== Assigned task ==
Exact copy, no pictures: return only the lines below from the line with "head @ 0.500" up to and including the line with "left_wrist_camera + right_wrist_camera".

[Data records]
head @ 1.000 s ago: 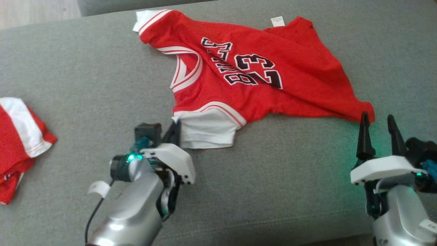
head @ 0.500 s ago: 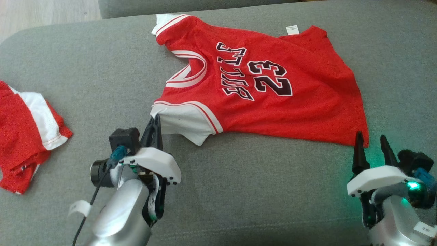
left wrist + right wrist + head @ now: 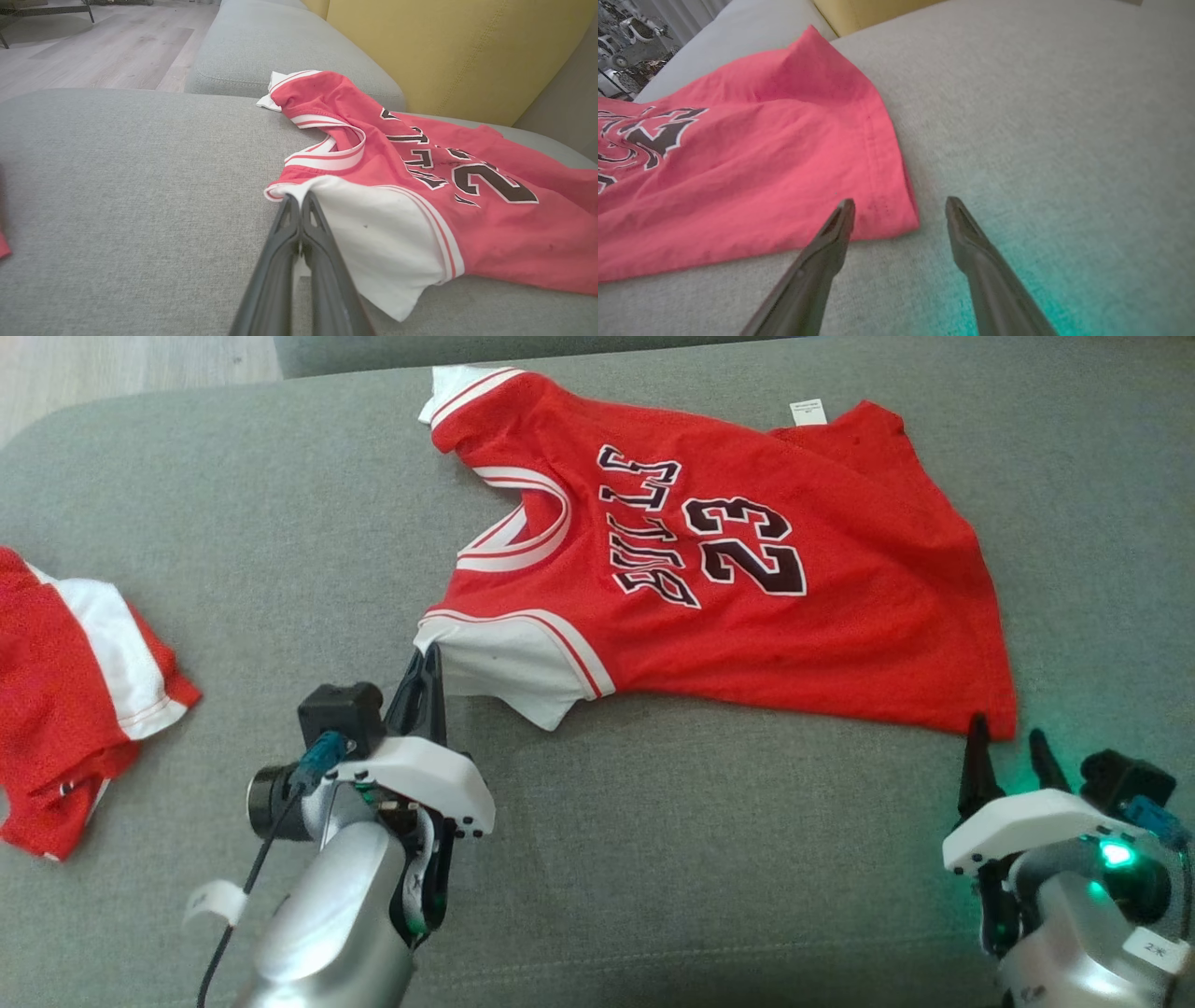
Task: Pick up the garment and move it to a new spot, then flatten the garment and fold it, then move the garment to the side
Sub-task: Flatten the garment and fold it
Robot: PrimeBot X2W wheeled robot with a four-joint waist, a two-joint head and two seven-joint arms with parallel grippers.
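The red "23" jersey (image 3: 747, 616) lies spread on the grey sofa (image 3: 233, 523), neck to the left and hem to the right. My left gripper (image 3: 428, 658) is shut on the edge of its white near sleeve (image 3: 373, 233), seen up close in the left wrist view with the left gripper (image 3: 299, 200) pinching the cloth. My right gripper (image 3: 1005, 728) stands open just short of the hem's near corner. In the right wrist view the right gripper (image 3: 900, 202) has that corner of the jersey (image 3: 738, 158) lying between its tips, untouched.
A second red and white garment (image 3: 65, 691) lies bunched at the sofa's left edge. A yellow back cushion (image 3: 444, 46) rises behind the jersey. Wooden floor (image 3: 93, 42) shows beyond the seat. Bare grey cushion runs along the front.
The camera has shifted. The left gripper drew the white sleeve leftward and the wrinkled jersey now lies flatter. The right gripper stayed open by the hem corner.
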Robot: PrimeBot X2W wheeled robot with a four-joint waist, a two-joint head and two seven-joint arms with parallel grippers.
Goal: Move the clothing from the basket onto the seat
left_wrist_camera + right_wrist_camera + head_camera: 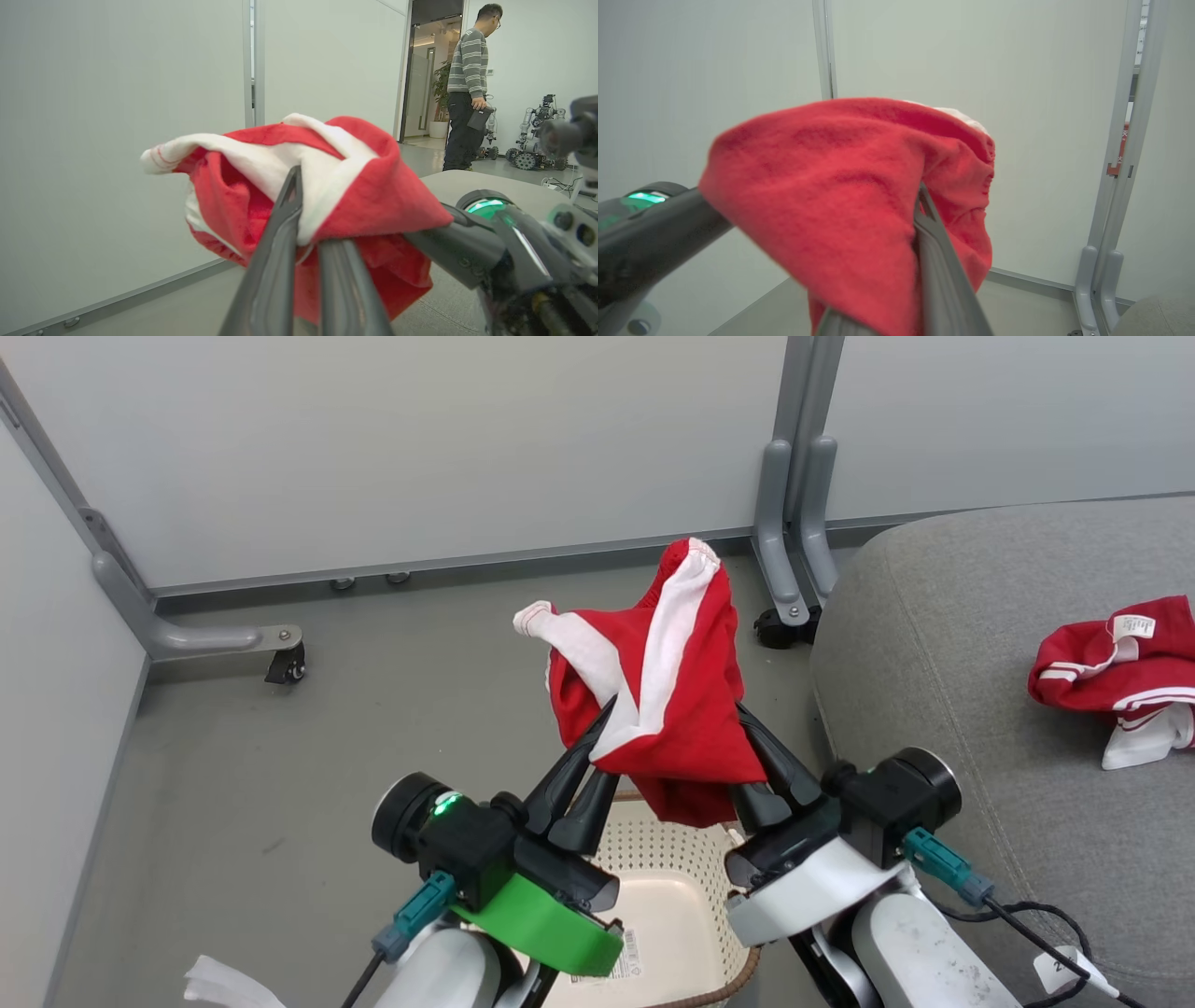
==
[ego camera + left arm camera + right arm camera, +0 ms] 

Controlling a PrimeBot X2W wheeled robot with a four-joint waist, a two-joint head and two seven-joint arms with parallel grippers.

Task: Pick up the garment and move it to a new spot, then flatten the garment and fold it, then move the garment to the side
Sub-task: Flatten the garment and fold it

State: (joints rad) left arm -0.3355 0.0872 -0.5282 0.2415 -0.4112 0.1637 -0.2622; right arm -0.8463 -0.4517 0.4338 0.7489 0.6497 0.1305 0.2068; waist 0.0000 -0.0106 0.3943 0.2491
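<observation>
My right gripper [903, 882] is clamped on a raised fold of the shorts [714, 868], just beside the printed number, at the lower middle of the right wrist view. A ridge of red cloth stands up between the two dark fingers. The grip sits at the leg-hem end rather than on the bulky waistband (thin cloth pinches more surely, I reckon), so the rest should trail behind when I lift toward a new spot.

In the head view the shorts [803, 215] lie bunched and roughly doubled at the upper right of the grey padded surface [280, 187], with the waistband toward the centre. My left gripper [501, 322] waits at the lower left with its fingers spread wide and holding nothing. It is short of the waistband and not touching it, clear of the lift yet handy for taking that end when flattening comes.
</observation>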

== Exercise solution ==
head @ 0.500 s ago: 
left wrist + right wrist + head @ now: 
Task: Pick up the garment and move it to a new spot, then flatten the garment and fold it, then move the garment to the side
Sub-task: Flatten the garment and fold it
Robot: PrimeBot X2W wheeled robot with a four-joint waist, a two-joint head and two seven-joint arms with parallel grippers.
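The red "23" jersey (image 3: 747, 616) lies spread on the grey sofa (image 3: 233, 523), neck to the left and hem to the right. My left gripper (image 3: 428, 658) is shut on the edge of its white near sleeve (image 3: 373, 233), seen up close in the left wrist view with the left gripper (image 3: 299, 200) pinching the cloth. My right gripper (image 3: 1005, 728) stands open just short of the hem's near corner. In the right wrist view the right gripper (image 3: 900, 202) has that corner of the jersey (image 3: 738, 158) lying between its tips, untouched.
A second red and white garment (image 3: 65, 691) lies bunched at the sofa's left edge. A yellow back cushion (image 3: 444, 46) rises behind the jersey. Wooden floor (image 3: 93, 42) shows beyond the seat. Bare grey cushion runs along the front.
The camera has shifted. The left gripper drew the white sleeve leftward and the wrinkled jersey now lies flatter. The right gripper stayed open by the hem corner.
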Robot: PrimeBot X2W wheeled robot with a four-joint waist, a two-joint head and two seven-joint arms with parallel grippers.
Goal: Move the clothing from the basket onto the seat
left_wrist_camera + right_wrist_camera + head_camera: 

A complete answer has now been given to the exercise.